Ne digérant pas cette décision, le président des associations des parents d’élèves, Ahmed khaled, s’est indigné contre cette décision d’une part et a sévèrement critiqué la qualité médiocre des visites médicales assurées pour les élèves du primaire. En effet, il affirmera dans ce contexte que les contrôles médicaux ne sont pas conformes aux normes sanitaires modernes. Ainsi, il a mis en exergue la nécessité d’utiliser les moyens modernes.
Selon lui, certains élèves ne bénéficient d’un contrôle médical qu’une fois tous les trois ans, voire cinq ans dans certains cas. «Le milieu scolaire connaît chaque année la prolifération des maladies d’estomac qui nécessitent un sérieux suivi médical des élèves à chaque trimestre», a-t-il dit. D’autre part, Ahmed Khaled regrette l’inexistence d’équipes médicales permanentes, composées d’un médecin, dentiste, psychologue et infirmier, au niveau des établissements scolaires. Outre la prolifération des maladies de l’estomac, notre interlocuteur nous a affirmé que les maladies chroniques touchent de plus en plus d’élèves. Pour illustrer ses propos, il dira que le nombre d’élèves souffrant de problèmes de vue dépasse les 147 600.

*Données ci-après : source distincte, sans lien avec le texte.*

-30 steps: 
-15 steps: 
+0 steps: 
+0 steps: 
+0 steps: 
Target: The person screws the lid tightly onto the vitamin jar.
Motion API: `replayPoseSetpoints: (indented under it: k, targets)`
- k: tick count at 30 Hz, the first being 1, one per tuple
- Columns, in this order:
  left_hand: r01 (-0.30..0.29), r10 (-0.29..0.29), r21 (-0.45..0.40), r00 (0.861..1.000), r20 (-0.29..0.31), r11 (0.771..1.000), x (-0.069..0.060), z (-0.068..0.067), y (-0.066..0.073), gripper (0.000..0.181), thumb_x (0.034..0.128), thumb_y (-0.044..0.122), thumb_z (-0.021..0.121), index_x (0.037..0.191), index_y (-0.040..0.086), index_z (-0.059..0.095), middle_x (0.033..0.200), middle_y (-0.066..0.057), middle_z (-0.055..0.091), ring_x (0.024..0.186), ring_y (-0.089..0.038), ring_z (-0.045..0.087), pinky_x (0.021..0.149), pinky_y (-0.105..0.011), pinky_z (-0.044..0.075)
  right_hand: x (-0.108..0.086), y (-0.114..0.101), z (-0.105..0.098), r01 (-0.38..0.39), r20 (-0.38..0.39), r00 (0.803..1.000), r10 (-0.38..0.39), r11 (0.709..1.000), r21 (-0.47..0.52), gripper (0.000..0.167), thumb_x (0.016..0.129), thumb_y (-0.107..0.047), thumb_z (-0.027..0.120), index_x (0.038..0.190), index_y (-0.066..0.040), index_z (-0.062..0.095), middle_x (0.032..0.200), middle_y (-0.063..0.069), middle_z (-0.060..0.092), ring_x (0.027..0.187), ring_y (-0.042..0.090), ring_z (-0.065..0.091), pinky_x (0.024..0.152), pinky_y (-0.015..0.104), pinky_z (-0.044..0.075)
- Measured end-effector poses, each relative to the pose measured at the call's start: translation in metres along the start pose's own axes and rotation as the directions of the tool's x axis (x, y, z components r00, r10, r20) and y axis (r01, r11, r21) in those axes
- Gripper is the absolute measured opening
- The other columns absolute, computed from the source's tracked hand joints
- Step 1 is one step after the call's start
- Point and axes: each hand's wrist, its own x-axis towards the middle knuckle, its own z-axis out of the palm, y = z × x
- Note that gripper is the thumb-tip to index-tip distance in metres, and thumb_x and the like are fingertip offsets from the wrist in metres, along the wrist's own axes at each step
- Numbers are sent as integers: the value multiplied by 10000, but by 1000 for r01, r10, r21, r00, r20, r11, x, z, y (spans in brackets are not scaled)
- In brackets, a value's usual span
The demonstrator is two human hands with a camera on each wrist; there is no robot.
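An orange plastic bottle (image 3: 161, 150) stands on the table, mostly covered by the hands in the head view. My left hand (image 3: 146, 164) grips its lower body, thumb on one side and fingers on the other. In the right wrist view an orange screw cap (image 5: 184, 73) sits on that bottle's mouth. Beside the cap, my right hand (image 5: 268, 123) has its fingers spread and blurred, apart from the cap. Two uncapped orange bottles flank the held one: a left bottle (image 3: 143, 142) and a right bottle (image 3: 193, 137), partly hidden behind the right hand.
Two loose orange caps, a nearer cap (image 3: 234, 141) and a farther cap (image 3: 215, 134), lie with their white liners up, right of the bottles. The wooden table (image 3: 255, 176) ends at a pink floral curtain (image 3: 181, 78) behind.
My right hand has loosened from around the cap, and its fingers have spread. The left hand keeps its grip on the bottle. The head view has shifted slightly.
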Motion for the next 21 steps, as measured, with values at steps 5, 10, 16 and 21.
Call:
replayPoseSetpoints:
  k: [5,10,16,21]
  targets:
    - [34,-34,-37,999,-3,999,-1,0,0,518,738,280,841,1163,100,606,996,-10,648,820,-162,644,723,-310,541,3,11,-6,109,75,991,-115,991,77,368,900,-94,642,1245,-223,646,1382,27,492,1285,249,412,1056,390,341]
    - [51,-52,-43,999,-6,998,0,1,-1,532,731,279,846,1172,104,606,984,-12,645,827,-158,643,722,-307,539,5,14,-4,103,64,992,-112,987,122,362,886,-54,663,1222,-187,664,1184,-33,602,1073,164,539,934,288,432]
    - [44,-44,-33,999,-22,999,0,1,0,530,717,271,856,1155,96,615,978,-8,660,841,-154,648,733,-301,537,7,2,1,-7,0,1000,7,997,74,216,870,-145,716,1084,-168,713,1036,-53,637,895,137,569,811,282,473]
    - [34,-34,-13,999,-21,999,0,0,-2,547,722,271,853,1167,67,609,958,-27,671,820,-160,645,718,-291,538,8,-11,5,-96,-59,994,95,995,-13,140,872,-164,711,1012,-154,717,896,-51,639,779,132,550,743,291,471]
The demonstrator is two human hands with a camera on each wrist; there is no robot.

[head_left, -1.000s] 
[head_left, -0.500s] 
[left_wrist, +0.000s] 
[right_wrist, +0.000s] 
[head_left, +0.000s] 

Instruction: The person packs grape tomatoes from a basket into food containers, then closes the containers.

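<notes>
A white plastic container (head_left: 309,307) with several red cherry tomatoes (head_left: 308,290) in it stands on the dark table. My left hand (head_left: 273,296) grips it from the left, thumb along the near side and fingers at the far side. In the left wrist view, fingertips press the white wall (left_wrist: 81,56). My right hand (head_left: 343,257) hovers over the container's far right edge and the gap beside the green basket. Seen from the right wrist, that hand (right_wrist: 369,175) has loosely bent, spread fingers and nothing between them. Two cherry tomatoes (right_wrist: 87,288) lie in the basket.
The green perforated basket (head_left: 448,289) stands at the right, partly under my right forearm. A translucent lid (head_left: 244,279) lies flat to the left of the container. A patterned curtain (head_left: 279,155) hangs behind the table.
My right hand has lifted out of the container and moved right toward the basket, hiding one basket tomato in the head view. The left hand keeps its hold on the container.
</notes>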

Pour rappel, le ministère de la Santé, de la Population et de la Réforme hospitalière a consacré 265 millions de dinars pour assurer la santé scolaire pour l’année 2012-2013. Parallèlement à cela, un plan national de santé dans le milieu scolaire a été mis en œuvre par le ministère de l’Éducation nationale en collaboration avec le ministère de la Santé. Ce plan devrait mobiliser 1 539 médecins généralistes, 1 329 dentistes, 1 067 psychologues et 1 968 paramédicaux. Cependant ces moyens humains demeurent très insuffisants comparativement au nombre très important d’élèves scolarisés dans les trois paliers.